- [Assignment]
Please count, in the material below, each line containing "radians", and report only the number.

- [Recorded information]
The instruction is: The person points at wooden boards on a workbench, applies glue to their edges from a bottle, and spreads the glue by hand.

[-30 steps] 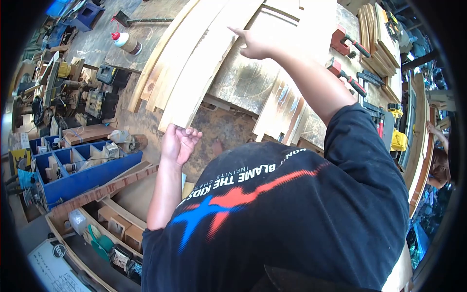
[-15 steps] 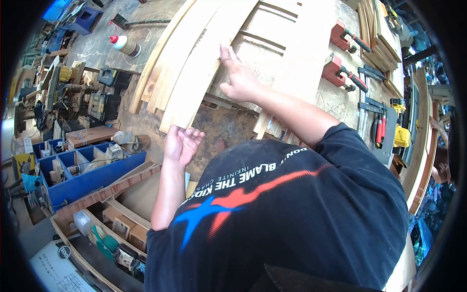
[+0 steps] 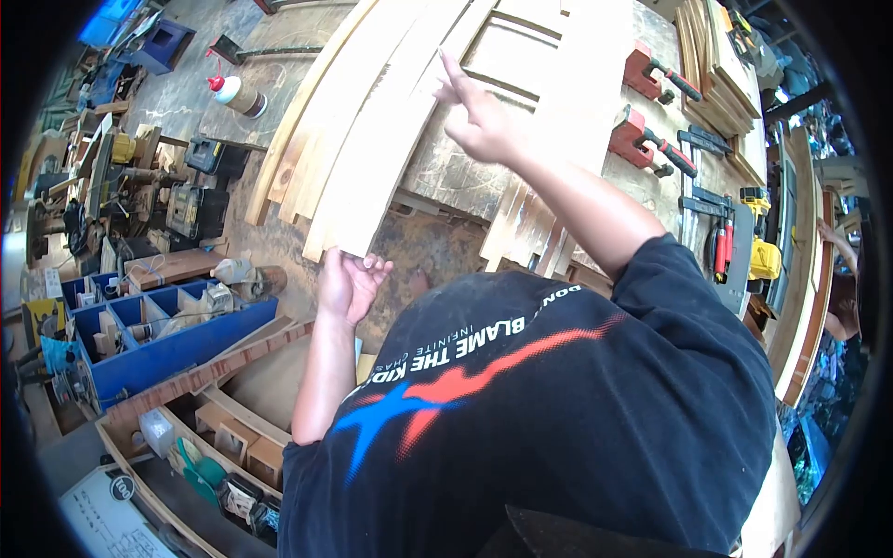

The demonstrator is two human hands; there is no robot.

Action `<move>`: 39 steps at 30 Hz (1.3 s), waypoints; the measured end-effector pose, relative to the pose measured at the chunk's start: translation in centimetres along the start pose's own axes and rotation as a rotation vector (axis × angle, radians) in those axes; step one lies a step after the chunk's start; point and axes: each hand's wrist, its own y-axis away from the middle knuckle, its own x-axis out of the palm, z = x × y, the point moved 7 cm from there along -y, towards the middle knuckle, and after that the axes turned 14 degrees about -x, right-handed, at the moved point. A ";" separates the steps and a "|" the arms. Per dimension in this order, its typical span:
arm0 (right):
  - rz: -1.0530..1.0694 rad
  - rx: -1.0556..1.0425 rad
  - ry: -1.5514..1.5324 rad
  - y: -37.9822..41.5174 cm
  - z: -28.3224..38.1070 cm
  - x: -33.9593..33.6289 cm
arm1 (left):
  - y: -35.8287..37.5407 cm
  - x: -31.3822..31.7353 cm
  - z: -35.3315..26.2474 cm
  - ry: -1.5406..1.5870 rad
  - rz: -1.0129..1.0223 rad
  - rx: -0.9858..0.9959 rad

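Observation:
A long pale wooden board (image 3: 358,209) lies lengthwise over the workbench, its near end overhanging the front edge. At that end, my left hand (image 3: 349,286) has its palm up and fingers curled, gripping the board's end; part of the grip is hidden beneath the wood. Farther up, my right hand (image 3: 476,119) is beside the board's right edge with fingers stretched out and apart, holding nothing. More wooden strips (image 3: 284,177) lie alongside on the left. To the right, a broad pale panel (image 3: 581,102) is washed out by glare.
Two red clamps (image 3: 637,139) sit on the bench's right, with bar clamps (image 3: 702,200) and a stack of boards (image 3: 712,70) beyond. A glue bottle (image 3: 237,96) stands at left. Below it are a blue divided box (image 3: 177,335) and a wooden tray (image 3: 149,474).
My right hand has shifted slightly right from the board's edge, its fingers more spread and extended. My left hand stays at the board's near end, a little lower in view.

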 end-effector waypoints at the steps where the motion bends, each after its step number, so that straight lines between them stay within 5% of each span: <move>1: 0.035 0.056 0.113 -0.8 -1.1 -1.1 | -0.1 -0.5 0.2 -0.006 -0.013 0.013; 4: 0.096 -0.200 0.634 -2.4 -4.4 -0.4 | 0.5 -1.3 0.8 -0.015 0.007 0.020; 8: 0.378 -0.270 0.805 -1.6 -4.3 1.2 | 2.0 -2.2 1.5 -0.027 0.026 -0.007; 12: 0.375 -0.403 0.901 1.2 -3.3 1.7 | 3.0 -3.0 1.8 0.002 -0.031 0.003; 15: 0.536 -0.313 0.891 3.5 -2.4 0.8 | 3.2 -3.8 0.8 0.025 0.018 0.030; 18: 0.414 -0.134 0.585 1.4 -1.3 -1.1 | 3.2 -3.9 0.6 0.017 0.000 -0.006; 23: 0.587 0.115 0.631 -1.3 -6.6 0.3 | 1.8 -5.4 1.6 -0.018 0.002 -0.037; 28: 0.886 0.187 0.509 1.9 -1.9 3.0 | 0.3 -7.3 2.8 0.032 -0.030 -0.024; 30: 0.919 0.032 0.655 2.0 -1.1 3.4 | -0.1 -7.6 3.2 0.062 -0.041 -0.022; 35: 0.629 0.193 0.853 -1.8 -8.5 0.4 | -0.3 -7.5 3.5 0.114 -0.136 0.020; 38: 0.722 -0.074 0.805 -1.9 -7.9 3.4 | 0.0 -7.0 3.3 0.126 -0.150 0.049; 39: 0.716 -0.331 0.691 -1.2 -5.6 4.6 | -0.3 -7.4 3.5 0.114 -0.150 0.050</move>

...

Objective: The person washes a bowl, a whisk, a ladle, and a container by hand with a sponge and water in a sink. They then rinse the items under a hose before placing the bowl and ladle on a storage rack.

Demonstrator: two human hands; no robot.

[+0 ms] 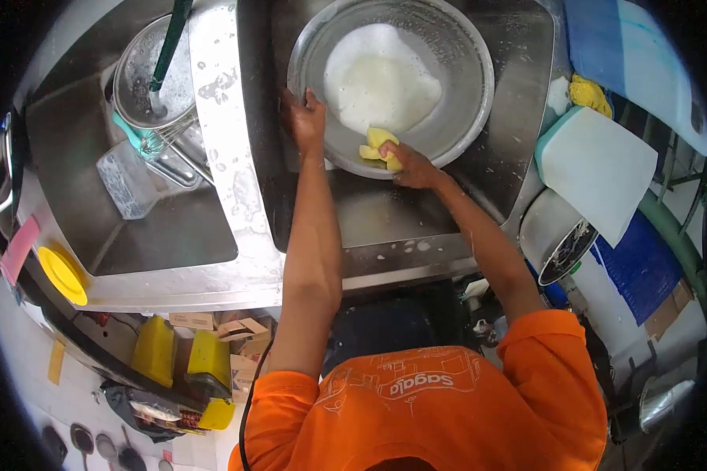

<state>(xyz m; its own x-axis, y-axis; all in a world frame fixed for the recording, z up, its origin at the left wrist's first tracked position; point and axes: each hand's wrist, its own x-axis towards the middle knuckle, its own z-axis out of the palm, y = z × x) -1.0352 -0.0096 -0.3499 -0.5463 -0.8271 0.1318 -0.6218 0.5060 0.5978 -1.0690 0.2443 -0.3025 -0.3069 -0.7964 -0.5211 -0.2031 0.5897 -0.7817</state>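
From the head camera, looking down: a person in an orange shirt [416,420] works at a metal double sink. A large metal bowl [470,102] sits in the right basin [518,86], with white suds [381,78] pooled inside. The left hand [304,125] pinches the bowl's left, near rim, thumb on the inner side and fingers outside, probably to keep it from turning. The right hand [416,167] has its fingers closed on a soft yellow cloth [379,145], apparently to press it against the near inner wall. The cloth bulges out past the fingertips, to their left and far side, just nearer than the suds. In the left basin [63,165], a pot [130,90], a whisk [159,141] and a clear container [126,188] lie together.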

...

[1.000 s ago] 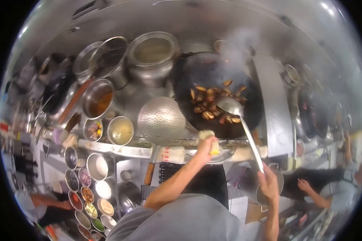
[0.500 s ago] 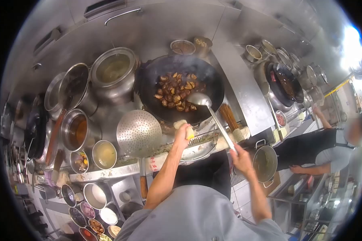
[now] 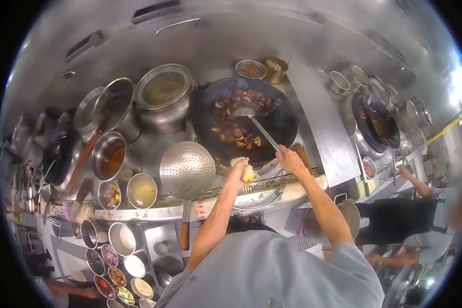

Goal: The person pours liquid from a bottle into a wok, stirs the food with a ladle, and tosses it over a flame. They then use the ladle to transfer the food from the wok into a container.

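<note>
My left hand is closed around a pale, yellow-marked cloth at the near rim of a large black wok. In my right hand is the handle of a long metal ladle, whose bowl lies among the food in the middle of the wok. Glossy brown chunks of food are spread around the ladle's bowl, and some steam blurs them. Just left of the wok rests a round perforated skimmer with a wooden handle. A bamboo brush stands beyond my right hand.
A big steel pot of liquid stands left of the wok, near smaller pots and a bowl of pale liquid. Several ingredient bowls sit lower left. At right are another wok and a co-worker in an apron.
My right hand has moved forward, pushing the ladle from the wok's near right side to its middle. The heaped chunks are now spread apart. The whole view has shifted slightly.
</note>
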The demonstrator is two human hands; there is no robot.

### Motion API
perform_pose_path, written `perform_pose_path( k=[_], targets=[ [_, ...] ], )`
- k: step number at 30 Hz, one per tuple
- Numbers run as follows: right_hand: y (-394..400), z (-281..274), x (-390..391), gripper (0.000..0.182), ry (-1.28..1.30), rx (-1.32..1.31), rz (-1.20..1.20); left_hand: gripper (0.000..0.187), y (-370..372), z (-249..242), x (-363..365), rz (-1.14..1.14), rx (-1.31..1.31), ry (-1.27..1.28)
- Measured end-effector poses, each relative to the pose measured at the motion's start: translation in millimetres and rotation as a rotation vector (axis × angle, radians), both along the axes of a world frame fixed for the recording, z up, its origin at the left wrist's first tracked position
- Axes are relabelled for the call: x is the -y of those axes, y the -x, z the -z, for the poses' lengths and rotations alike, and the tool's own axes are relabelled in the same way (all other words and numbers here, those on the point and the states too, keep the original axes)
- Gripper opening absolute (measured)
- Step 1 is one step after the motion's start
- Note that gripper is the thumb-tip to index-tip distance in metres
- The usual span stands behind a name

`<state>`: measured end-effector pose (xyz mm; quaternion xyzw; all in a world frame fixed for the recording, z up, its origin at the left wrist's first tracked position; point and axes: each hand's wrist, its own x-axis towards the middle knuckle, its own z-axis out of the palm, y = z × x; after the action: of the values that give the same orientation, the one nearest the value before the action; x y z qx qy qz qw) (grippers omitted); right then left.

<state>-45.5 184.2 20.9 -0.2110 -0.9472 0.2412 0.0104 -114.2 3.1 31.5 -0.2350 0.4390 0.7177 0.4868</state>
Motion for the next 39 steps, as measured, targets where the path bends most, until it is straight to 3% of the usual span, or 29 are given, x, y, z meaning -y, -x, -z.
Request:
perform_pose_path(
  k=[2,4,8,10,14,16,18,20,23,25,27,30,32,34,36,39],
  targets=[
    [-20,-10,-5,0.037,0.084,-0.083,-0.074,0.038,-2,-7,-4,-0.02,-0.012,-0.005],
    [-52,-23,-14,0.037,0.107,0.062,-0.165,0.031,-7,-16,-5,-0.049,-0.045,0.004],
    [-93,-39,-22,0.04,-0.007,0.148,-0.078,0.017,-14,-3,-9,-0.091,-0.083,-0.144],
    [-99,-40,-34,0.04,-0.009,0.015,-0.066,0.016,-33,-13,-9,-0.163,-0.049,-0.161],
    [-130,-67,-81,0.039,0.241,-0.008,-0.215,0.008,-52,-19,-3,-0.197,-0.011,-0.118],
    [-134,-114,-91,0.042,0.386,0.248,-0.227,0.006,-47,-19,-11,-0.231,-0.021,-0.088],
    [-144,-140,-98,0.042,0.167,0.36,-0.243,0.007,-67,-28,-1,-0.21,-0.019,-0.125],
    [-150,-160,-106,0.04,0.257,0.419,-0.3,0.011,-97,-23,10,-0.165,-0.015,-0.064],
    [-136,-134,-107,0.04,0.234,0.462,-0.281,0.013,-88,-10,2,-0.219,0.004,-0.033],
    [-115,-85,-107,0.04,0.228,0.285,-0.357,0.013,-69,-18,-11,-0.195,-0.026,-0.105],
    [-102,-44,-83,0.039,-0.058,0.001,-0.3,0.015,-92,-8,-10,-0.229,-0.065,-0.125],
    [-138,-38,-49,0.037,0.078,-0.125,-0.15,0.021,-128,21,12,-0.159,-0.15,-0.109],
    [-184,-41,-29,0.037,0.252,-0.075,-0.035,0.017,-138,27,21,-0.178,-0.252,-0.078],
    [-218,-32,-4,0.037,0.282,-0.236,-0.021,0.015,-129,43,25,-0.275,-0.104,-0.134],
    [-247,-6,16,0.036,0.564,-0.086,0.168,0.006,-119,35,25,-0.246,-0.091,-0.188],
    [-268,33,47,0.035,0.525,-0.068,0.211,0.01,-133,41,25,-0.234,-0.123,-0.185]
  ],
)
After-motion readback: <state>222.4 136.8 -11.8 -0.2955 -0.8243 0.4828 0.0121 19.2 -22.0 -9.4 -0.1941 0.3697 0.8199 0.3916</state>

- [Written response]
2